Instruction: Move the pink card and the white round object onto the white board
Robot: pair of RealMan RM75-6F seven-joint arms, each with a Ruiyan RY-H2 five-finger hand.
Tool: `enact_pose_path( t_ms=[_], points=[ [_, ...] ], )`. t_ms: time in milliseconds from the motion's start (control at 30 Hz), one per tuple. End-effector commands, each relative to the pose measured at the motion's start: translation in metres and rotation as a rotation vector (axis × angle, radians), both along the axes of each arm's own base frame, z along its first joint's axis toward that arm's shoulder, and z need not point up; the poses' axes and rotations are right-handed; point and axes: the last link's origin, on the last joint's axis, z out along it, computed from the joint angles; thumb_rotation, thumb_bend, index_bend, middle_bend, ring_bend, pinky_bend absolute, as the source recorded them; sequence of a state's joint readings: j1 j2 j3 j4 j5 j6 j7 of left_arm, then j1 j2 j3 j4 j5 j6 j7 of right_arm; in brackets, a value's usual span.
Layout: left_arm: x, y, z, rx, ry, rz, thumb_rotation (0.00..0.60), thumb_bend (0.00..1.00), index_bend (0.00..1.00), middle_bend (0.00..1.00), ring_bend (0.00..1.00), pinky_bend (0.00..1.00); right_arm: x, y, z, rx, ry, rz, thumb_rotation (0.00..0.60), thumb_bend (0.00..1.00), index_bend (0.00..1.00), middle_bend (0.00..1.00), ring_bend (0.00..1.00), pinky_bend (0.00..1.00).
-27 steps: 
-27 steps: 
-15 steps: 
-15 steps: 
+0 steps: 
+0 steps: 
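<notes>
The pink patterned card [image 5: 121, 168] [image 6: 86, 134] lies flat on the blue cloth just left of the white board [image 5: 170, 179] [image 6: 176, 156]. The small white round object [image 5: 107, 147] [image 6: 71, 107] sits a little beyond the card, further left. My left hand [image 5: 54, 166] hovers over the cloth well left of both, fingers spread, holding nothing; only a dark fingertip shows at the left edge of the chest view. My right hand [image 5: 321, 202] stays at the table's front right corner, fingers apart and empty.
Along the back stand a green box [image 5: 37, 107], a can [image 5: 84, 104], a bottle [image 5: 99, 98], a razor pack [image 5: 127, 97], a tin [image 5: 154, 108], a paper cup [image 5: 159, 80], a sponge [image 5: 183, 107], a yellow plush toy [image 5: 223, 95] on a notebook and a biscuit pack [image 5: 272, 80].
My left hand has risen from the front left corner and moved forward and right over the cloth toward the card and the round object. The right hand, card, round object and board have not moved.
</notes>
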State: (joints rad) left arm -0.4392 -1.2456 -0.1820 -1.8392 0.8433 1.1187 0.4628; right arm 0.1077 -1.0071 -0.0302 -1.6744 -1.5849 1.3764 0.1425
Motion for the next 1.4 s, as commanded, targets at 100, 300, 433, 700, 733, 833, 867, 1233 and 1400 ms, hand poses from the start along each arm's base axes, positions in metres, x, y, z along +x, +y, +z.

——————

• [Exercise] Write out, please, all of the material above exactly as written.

• [Response]
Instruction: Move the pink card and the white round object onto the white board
Robot: pair of RealMan RM75-6F seven-joint arms, each with a Ruiyan RY-H2 five-finger hand.
Tool: `enact_pose_path( t_ms=[_], points=[ [_, ...] ], )`. t_ms: time in milliseconds from the motion's start (control at 30 Hz), one per tuple. End-effector commands, each relative to the pose measured at the motion's start: translation in metres and rotation as a rotation vector (axis × angle, radians), both along the axes of each arm's own base frame, z along its first joint's axis toward that arm's shoulder, and z need not point up; the poses' axes and rotations are right-handed; point and axes: the last link's origin, on the last joint's axis, z out along it, computed from the joint angles; thumb_rotation, thumb_bend, index_bend, middle_bend, ring_bend, pinky_bend absolute, as the source recorded them; sequence of a state's joint readings: j1 j2 j3 j4 j5 j6 j7 of left_arm, then j1 j2 j3 j4 j5 j6 j7 of right_arm; in brackets, a value's usual span.
Layout: left_arm: x, y, z, rx, ry, rz, thumb_rotation (0.00..0.60), thumb_bend (0.00..1.00), index_bend (0.00..1.00), middle_bend (0.00..1.00), ring_bend (0.00..1.00), pinky_bend (0.00..1.00); right_arm: x, y, z, rx, ry, rz, thumb_rotation (0.00..0.60), thumb_bend (0.00..1.00), index_bend (0.00..1.00), middle_bend (0.00..1.00), ring_bend (0.00..1.00), pinky_bend (0.00..1.00).
-27 steps: 
-27 steps: 
-15 steps: 
-15 steps: 
+0 steps: 
+0 steps: 
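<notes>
The pink patterned card [image 5: 121, 168] [image 6: 86, 134] lies flat on the blue cloth just left of the white board [image 5: 170, 179] [image 6: 176, 156]. The small white round object [image 5: 107, 147] [image 6: 71, 107] sits a little beyond the card, further left. My left hand [image 5: 54, 166] hovers over the cloth well left of both, fingers spread, holding nothing; only a dark fingertip shows at the left edge of the chest view. My right hand [image 5: 321, 202] stays at the table's front right corner, fingers apart and empty.
Along the back stand a green box [image 5: 37, 107], a can [image 5: 84, 104], a bottle [image 5: 99, 98], a razor pack [image 5: 127, 97], a tin [image 5: 154, 108], a paper cup [image 5: 159, 80], a sponge [image 5: 183, 107], a yellow plush toy [image 5: 223, 95] on a notebook and a biscuit pack [image 5: 272, 80].
My left hand has risen from the front left corner and moved forward and right over the cloth toward the card and the round object. The right hand, card, round object and board have not moved.
</notes>
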State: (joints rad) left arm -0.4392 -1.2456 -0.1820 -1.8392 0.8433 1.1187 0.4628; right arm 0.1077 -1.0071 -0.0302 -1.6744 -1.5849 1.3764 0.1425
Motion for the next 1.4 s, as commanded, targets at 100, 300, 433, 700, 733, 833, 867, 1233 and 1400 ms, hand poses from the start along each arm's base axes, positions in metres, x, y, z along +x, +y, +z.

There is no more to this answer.